- TRY IT
In the material below, find the line that contains "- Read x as" and the line that contains "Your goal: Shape", then write out exactly those two lines and everything between them.

- DATA FOR THE TASK

↓↓↓

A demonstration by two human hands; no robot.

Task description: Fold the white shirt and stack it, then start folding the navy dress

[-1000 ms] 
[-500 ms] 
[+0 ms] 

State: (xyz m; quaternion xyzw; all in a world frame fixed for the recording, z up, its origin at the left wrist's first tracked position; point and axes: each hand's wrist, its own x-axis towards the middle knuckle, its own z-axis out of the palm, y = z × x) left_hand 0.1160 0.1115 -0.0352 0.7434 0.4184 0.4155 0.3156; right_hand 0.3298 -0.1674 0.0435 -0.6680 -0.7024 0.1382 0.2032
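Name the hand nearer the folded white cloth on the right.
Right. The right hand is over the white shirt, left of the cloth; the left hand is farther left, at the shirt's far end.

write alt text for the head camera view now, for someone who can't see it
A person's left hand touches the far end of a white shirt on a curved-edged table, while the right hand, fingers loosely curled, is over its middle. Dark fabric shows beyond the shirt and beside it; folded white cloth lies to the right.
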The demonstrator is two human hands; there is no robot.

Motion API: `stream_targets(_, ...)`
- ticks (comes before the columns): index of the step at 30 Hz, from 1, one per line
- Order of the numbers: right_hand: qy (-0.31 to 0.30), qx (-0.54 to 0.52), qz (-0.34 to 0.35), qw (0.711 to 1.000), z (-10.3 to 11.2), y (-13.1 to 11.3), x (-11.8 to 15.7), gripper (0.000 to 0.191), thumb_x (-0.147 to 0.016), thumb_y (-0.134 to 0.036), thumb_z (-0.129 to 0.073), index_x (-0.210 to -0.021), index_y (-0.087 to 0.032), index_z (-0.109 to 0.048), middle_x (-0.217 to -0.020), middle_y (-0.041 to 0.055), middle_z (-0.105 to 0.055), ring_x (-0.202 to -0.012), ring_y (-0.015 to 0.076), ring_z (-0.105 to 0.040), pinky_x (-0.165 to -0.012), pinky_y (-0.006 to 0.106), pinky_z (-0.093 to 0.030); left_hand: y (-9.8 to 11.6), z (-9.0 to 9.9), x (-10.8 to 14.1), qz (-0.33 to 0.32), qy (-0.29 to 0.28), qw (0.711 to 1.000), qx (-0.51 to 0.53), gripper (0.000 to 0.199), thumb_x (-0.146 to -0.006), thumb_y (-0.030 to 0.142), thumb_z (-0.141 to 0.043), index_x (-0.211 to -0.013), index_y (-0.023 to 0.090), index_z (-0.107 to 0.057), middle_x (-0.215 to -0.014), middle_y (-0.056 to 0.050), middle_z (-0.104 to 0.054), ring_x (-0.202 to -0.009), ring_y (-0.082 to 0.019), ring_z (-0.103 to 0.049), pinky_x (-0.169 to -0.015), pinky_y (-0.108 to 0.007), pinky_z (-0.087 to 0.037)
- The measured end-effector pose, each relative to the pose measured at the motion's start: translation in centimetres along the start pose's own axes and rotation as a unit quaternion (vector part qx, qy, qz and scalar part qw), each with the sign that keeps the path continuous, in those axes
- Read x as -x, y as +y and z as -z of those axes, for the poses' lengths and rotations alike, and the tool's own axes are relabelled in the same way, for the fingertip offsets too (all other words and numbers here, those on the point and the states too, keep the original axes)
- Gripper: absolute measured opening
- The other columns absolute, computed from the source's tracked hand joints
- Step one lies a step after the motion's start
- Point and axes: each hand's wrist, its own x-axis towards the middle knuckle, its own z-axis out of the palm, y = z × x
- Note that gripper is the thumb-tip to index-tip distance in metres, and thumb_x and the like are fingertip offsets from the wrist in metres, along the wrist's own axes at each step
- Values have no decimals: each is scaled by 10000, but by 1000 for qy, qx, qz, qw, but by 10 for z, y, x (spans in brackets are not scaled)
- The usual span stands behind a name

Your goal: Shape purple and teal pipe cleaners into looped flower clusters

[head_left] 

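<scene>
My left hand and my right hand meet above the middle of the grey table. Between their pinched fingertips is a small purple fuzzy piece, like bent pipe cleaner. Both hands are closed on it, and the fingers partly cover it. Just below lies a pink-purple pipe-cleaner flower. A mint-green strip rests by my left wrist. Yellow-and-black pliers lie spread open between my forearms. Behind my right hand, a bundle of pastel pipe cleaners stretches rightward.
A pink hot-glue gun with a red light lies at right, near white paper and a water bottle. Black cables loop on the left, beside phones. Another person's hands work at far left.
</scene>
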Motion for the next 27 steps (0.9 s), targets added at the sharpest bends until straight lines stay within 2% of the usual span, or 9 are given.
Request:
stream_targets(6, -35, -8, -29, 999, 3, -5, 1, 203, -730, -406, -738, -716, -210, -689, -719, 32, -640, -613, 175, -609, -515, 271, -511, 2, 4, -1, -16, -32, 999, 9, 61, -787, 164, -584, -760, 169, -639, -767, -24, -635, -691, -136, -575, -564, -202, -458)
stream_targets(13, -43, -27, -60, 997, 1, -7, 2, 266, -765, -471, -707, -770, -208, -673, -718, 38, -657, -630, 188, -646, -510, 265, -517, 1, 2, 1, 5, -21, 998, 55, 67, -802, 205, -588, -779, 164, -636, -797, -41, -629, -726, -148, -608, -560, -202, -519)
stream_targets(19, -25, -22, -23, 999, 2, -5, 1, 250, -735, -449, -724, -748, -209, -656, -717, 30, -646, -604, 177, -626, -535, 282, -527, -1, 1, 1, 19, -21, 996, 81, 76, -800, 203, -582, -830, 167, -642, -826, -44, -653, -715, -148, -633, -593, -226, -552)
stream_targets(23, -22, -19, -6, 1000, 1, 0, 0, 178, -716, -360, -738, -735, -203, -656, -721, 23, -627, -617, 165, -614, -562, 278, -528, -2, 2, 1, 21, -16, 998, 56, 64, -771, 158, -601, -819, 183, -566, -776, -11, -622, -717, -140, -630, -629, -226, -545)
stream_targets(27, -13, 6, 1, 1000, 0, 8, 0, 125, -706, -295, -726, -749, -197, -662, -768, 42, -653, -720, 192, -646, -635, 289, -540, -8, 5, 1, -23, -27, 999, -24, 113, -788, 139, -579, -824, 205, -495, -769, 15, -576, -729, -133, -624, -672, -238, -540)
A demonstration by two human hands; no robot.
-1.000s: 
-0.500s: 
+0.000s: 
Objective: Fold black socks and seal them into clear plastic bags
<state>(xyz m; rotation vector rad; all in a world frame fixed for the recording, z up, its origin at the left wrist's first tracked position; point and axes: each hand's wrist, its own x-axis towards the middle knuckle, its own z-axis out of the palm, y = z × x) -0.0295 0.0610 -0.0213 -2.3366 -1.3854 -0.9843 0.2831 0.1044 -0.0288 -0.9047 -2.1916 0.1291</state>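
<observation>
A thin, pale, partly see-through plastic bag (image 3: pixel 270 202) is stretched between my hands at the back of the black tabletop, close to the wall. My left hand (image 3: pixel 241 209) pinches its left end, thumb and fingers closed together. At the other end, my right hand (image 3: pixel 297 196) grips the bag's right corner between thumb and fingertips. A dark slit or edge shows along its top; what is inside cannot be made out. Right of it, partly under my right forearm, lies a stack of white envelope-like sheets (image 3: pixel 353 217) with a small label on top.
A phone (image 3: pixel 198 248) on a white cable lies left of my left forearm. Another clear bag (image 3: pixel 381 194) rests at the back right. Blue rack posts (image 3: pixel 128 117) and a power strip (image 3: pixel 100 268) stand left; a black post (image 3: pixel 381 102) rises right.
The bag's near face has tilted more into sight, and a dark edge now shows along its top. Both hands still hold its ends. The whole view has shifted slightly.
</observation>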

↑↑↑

- SOLVED EXERCISE
- Read x as -x, y as +y and z as -z of those axes, for the poses' lengths and rotations alike, and the tool's own axes are relabelled in the same way, for the fingertip offsets too (all other words and numbers here, those on the point and the states too, keep the original axes)
- Gripper: absolute measured opening
- The other columns absolute, computed from the source's tracked hand joints
- Step one lies a step after the motion's start
- Point and axes: each hand's wrist, its own x-axis towards the middle knuckle, its own z-axis out of the palm, y = z × x
- Note that gripper is the thumb-tip to index-tip distance in metres, and thumb_x and the like are fingertip offsets from the wrist in metres, along the wrist's own axes at each step
- Values have no decimals: each is scaled by 10000, but by 1000 for qy, qx, qz, qw, but by 10 for z, y, x (spans in brackets are not scaled)
- The usual span stands behind a name

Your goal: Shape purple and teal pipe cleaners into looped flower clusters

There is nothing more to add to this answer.